O Crato que habita em mim, sua áurea e precursores da mídia escrita e falada que contribuíram para os escritores de hoje.Esta semana tive o prazer de encontrar um artigo na Revista da Cultura, publicação da Livraria Cultura, edição de Junho de 2009, instalada em Recife no Bairro do Recife Antigo, espécie de reduto para cultivadores da leitura, artigo de título: Morte (em vida) Sertaneja, onde neste é citado a inspiração do médico e dramaturgo Ronaldo Brito, nascido em Saboeiro, tendo se mudado para o Crato aos cinco anos de vida aonde permaneceu até aos dezessete.
Bastante interessantes e ricas as citações sobre a cultura cratense na década de 1960, sua áurea cosmopolita, sua diversificação cultural, onde a relação com o exterior passava pelas ondas das Rádios Educadora e Araripe e a exibição dos filmes pelos cinemas Educadora, Moderno e Cassino, sendo comparada pelo dramaturgo acima à província italiano de Rimini, cidade natal de Frederico Fellini.

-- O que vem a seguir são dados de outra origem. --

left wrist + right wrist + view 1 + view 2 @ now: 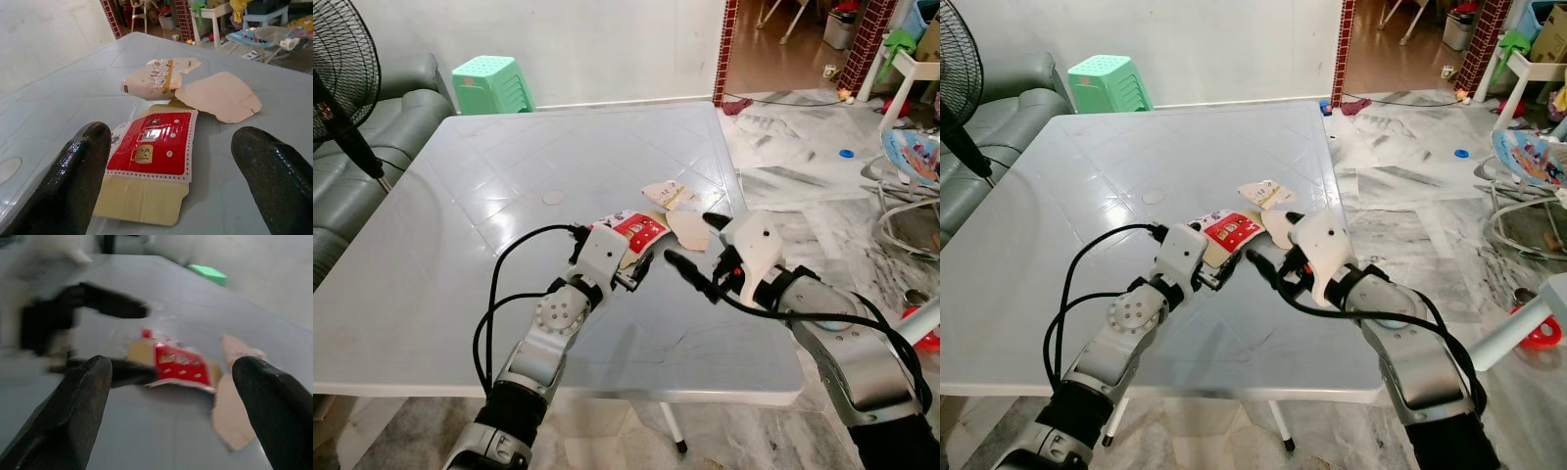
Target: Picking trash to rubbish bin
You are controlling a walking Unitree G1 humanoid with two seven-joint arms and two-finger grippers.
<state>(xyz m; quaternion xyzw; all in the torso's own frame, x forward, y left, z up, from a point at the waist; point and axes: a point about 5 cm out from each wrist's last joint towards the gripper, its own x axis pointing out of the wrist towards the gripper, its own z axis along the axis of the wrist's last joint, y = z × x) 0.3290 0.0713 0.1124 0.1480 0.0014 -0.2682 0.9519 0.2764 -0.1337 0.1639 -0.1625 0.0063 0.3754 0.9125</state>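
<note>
A flattened red-and-tan carton is lying on the pale grey desk, with a crumpled printed wrapper and a tan cardboard piece resting just beyond it. The left tool is hovering at the carton's near edge, its two black fingers standing apart with the carton lying between them, not yet gripped. The right tool is reaching in from the other side, fingers also spread wide, the carton sitting near and ahead of its tips. A green stool is standing behind the desk beside a grey sofa.
</note>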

De fato, como não se alimentar da cultura reinante em nosso município nas décadas de 1960/1970, onde tínhamos o privilégio de conviver com ícones da cultural nacional, como o poeta Patativa do Assaré, Mestre Luiz Gonzaga, ouvir crônicas do escritor J. de Figueiredo Filho, lidas ao meio dia pelo locutor Vicelmo, assistir apresentação de maneiro pau, reisado, aboio dos vaqueiros durante a exposição, assistir as vaquejadas, curtir o frio do mês de Julho, tomar banho de chuva nas bicas das casas, também de água corrente na nascente, desfrutando ainda como menor, de imagens das ninfetas de vida fácil que para lá eram conduzidas para também usufruírem das belezas do Crato e com suas vestes íntimas transparentes fazerem a garotada sonhar. Como era gostoso acordar sob os acordes dos pássaros e poesias declamadas pelo mestre Eloi Teles. Viver com a constante imagem da chapada do Araripe.
Acredito que estes ingrediente, catalisados pelo instinto de sobrevivência dos pobre de posses e ricos de sonhos, onde a salvação é a educação e cultura, tendo também a participação fundamental de bons professores que lecionavam mesmo em escolas públicas como Colégio Estadual Wilson Gonçalves, fazem a diferença dos profissionais filhos naturais ou adotivos desta terra chamada Crato e não se esquecem de bem falarem da mesma, gerando sempre ótimos artigos.
A tradição do Crato continua, pois que beleza esta Rádio Chapado do Araripe, que beleza este Blog do Crato, ricos na coletânea de músicas que parece habitarem no nosso âmago e este vastíssimo time de escritores que com certeza beberam da fonte CRATO.